Control strategies to manage trade-offs during microbial production

Abstract

When engineering microbes to overproduce a target molecule, engineers face multiple layers of trade-offs to allocate limited cellular resources between the target pathway and native cellular systems. These trade-offs arise from limited free ribosomes during translation, competition for metabolic precursors, as well as the negative relationship between production and growth rate. To achieve high production performance, microbes need to spontaneously make decisions in the dynamic and heterogeneous fermentation environment. In this review, we discuss recent advances in microbial control strategies that are used to manage these trade-offs and to improve microbial production.
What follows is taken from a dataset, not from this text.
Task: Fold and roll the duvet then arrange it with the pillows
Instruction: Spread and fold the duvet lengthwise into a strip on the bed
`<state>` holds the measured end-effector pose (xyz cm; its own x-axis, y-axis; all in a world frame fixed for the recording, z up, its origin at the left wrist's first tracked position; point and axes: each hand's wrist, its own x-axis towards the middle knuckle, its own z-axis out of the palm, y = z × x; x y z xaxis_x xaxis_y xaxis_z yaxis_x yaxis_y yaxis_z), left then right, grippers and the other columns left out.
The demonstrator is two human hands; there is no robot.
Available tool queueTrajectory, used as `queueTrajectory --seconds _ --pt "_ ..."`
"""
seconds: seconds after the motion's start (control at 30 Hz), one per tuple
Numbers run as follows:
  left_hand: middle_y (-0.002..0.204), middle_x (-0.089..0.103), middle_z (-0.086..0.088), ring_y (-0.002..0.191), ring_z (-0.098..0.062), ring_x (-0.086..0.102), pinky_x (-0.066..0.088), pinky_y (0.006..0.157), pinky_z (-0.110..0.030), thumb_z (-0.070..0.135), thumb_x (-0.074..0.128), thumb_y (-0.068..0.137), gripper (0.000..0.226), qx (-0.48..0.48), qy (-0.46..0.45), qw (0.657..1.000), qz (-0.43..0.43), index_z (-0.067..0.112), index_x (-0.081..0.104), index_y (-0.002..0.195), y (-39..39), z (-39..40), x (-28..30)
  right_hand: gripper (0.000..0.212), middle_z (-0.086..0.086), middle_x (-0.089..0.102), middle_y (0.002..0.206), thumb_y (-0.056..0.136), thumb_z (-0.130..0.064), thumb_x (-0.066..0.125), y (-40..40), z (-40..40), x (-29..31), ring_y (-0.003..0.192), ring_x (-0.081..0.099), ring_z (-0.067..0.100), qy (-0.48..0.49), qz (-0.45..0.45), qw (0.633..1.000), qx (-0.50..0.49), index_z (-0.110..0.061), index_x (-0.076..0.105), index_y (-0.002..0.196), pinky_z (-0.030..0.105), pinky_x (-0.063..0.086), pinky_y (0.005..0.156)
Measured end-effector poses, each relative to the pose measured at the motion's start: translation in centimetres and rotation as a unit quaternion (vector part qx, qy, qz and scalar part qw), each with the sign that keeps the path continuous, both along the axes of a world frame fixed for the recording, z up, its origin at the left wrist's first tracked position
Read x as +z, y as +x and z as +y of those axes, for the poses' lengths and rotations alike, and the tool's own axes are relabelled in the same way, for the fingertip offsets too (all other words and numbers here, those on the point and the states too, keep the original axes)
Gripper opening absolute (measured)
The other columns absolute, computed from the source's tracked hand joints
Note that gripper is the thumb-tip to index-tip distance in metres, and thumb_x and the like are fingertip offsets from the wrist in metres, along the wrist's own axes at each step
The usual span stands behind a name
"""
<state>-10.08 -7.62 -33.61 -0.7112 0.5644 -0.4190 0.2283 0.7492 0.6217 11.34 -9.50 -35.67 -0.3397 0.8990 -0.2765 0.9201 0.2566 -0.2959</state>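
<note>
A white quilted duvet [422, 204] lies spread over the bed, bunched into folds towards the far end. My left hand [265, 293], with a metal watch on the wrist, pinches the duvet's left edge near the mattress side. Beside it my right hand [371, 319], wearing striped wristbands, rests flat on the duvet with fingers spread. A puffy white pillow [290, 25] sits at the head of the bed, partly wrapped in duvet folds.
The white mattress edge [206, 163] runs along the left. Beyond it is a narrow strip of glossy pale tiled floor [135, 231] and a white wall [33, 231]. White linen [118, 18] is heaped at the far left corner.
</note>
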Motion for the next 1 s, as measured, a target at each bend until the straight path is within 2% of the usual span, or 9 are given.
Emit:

This review focuses on design principles and compares different implementations, with the hope to provide guidelines to future microbial engineering.

Figure 1

The presence of trade-offs during microbial production. (a) Ribosomal trade-offs. Overexpressing one protein decreases the number of free ribosomes available to synthesize native proteins and other target proteins within an engineered pathway. (b) Metabolic trade-offs. Precursor metabolites are used for the synthesis of cellular structures, energy supplies, as well as target pathways. Consumption of precursor metabolites by a target pathway can affect both cell growth and maintenance. (c) Growth rate trade-offs. Low producers usually grow faster than high producers. Without control, low producers gradually dominate the culture over time.

Figure 2

Design principles of control strategies that improve microbial production. (a) Feedback control of orthogonal rRNA provides robust gene expression from orthogonal ribosomes. (b) Stress-mediated feedback control to limit the burdensome protein synthesis. (c) Metabolic feedback control via MRTF to prevent metabolic overflow. (d) Stress-mediated feedback control to reduce the accumulation of the toxic intermediate. (e) Dynamics of trigger signals used to inhibit competing but essential pathways. (f) Setting an evolutionary stable point for high producers through population quality control. (g,h) Implement population quality control. Linking production and cell growth via sensor-selector (g) and by-product (h). GOI, gene of interests; o-rRNA, orthogonal rRNA; o-ribosome, orthogonal ribosome; MRTF, metabolite-responsive transcription factor; QS, quorum sensing.